Exercise details:
Search the data for the word "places" and copy every line that contains it.

________________________________________

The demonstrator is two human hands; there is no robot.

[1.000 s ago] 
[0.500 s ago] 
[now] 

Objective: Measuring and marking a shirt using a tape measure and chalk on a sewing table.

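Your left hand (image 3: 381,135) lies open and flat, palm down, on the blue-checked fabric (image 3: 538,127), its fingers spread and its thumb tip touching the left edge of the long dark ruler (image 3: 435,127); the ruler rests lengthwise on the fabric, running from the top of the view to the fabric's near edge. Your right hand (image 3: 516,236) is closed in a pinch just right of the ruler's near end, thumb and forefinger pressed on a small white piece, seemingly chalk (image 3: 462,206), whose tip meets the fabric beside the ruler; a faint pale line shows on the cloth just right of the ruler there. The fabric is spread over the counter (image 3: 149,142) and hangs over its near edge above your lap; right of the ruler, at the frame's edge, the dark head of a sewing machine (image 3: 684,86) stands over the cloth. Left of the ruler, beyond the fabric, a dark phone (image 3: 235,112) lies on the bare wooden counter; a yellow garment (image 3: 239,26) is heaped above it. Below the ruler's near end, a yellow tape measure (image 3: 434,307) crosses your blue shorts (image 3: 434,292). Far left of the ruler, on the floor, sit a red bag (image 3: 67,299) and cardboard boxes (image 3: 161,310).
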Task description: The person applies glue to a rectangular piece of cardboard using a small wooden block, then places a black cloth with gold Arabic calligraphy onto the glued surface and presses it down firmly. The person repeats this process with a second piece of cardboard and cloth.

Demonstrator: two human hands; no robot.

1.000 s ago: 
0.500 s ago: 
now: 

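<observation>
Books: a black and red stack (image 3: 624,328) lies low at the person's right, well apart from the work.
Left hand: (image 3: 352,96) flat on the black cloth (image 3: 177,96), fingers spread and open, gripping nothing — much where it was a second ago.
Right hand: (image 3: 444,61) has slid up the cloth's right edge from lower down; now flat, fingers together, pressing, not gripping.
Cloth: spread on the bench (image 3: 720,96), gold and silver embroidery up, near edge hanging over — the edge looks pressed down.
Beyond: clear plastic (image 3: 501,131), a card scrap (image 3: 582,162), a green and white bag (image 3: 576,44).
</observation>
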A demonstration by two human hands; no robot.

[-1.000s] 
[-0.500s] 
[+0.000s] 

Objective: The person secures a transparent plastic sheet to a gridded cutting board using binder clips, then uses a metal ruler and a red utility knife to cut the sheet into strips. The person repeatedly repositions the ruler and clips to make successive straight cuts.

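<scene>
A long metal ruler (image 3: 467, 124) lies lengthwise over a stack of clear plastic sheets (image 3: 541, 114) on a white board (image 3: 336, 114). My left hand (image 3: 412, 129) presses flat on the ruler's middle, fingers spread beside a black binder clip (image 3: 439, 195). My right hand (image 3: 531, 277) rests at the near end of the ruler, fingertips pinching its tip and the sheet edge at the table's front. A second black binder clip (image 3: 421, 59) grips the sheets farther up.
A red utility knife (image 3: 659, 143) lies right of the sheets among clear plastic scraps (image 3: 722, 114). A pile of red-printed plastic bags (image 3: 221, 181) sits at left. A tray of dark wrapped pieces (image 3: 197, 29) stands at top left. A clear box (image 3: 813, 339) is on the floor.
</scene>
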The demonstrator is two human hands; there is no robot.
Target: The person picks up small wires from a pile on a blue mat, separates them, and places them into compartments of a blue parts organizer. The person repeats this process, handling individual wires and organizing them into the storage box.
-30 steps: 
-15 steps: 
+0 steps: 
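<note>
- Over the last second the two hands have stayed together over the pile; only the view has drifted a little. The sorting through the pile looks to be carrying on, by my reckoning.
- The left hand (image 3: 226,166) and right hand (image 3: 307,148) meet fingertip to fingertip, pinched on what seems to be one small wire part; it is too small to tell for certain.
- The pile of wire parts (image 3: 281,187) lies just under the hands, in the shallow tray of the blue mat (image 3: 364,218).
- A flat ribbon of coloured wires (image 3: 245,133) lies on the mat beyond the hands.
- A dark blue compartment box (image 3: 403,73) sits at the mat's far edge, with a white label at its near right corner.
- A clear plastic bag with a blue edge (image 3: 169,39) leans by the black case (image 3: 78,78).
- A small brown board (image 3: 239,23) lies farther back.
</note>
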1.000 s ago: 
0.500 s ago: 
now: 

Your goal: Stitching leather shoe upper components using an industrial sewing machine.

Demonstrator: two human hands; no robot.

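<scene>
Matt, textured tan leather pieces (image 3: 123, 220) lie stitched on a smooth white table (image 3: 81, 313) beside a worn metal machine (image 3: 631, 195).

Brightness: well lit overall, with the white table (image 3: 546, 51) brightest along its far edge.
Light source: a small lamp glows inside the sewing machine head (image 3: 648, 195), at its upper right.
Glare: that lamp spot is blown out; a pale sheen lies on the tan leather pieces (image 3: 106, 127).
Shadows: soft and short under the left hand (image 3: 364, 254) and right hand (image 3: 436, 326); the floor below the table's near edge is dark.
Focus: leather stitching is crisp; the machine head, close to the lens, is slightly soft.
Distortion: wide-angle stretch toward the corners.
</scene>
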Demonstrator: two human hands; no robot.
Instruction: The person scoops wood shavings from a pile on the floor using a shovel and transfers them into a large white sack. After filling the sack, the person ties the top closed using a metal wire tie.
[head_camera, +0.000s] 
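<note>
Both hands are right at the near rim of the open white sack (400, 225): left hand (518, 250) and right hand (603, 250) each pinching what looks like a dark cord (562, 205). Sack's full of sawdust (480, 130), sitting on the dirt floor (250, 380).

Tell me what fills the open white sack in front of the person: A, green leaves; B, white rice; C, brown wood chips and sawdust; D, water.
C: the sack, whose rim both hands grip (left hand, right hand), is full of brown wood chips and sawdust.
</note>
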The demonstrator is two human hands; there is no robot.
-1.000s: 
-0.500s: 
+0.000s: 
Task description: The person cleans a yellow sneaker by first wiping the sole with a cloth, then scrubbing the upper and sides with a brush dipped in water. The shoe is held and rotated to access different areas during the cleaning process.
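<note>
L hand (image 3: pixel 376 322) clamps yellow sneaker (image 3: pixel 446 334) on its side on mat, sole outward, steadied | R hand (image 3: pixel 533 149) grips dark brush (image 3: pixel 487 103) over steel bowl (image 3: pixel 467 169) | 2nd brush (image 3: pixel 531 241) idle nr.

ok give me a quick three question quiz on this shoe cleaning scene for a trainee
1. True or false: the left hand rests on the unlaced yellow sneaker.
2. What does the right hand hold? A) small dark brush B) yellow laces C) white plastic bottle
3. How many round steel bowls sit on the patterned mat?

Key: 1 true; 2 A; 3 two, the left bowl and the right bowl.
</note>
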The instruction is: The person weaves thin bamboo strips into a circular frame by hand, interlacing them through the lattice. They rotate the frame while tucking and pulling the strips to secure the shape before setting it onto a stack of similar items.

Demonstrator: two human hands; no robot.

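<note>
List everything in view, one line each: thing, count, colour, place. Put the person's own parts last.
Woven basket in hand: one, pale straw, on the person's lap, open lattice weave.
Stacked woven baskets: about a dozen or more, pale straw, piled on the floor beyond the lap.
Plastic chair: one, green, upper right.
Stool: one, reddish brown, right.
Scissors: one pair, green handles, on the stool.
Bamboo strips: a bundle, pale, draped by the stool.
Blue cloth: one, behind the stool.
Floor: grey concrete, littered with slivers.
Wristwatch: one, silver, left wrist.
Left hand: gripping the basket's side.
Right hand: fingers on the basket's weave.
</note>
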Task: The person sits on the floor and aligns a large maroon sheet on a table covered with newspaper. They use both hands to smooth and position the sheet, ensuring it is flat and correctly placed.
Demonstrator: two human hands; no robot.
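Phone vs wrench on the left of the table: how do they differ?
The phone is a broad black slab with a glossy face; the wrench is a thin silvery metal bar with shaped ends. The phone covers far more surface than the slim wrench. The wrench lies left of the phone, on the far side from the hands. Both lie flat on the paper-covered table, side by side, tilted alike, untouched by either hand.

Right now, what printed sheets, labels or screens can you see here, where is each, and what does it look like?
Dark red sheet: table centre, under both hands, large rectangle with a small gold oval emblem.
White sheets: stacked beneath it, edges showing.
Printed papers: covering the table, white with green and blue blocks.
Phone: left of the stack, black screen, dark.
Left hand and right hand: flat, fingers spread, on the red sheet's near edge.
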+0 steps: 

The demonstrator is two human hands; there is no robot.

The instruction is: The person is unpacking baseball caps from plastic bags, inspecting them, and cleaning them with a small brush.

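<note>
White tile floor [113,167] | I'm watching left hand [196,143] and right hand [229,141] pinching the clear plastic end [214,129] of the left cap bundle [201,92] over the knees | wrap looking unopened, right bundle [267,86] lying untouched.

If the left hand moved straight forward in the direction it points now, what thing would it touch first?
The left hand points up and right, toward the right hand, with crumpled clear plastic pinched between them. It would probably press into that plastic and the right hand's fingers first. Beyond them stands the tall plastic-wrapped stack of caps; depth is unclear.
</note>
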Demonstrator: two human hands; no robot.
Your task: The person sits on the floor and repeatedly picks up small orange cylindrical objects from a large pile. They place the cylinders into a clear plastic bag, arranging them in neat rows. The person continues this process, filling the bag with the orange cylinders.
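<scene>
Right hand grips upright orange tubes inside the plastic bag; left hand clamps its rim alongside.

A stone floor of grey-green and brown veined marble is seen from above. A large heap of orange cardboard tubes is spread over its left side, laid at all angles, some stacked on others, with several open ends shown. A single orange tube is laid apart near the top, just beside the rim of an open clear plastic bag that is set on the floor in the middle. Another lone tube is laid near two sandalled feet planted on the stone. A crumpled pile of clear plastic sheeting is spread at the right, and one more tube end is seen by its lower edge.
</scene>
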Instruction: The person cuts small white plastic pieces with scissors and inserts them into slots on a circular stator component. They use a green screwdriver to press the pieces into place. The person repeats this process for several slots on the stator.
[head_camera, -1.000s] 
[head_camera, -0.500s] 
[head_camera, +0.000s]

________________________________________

Answer section:
Task description: The person applies glue to a rectangular piece of cardboard using a small wooden block, then places a black cloth with gold Arabic calligraphy onto the glued surface and presses it down firmly. The person repeats this process with a second piece of cardboard and cloth.
Target: The person picks up small wires from a pile on a blue mat, separates them, and places them into compartments of a blue parts organizer. The person repeats this process, handling individual wires and organizing them into the storage box.

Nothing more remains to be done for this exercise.